The story of a RT

Yesterday I made a joke, for which I am deeply, deeply sorry.

It was sparked by a tweet from Sally Bercow.

Break from #eurovision tweets (a girl’s gotta eat) & I see UK is bombing. Hate to say I told you so but… I did

My response:

Politicians’ wives should never use the phrase “UK is bombing” in tweets.

It was, arguably, a funny. A jest. You see, “UK is bombing” has two meanings. In the context written, it meant that the UK, specifically Engelbert Humperdinck, was doing badly in said Eurovision competition. But in another context, it might mean that the UK is invading another nation.

Couple with this the closeness of Sally to the people who make decisions like going to war, it was comedy gold. To get the joke across, I referenced her being the wife of a politician, a key element, I felt.

Now I admit, it wasn’t the funniest joke ever. But it was mildly amusing. It was retweeted by Sally herself, and by around 25 other people. But then there was the odd twerp who didn’t see the funny side.

Take @spangletart, aka M Phillips.

Get a life eh Dan! A Woman is not defined by her husbands career! We don’t live in Saudi! #sexistmuppetry

Or @soundscapes.

Er … @SallyBercow is a person first … and a politician’s wife second.
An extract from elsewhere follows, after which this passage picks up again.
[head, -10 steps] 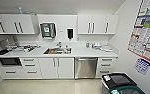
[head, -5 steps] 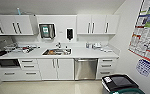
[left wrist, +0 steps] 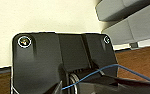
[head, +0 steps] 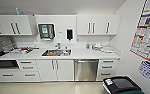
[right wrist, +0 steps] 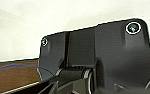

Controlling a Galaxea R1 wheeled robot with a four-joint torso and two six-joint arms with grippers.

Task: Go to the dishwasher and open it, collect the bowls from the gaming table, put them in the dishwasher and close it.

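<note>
Head view first: the dishwasher [head: 86, 70] sits under the white desk [head: 91, 53], just right of the sink [head: 56, 52] and between the white cabinet doors [head: 55, 70] and a stack of drawers [head: 107, 70]. Its steel door is shut, the bar handle across the top untouched. A dark bin [head: 121, 85] stands on the floor to the right of the dishwasher, nearer the camera. Compared with the earlier pictures, the whole kitchen wall looms a little larger and the dishwasher sits slightly closer to the middle; that is the camera's own advance, not a move of the things. My reading is that the approach leg is under way and the opening step is not yet begun.

Left wrist view: the robot's dark plate, a blue cable [left wrist: 96, 73], a pale wall and brown floor; grey upholstered seating [left wrist: 131, 20] lies beyond. Whether the left gripper is wide or narrow cannot be told.

Right wrist view: plate, cable, wall and floor again; the right gripper's state likewise cannot be told.
</note>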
She can say what she likes.

It seems that no matter how clearly in jest a tweet is, it will always be misinterpreted, either knowingly or unknowingly, by a special few.

Almost exactly a week earlier, I made another joke.

George Osborne told the BBC he would “focus 100%” on the economy and not get “distracted” by other issues. ‪#UCL‬

The quote was direct from the BBC website. The #UCL hashtag was a reference to the Uefa Champions League, Osborne featuring in the crowd. At the time of the quote (6 May), I thought it was a ludicrous statement. I thought that other government priorities would be sure to at least partially compromise this ideal. But when presented with such a fabulous circumstance, I couldn’t help but call him on it.

It was retweeted well over 100 times (a personal record by a long shot), most notably by Alastair Campbell, but also drew a few annoyed responses.

Brian Fairclough:

@danosirra so he has given less than 100% so far?

Sun Dance McKid:

so he cannae go to a football match? 🙂 is he allowed to eat/do crosswords/play table tennis?

And Nick Reid:

He was sitting next to the German finance minister for the entire match. Don’t you think that might be useful ?

My tweet wasn’t an evaluation of his performance as Chancellor of the Exchequer. It was a cheap, amusing dig at his very bold statement not two weeks prior. (That said, if I’d made such a statement and was in the public eye, I’d probably have chosen to watch the Champions League final in my living room.)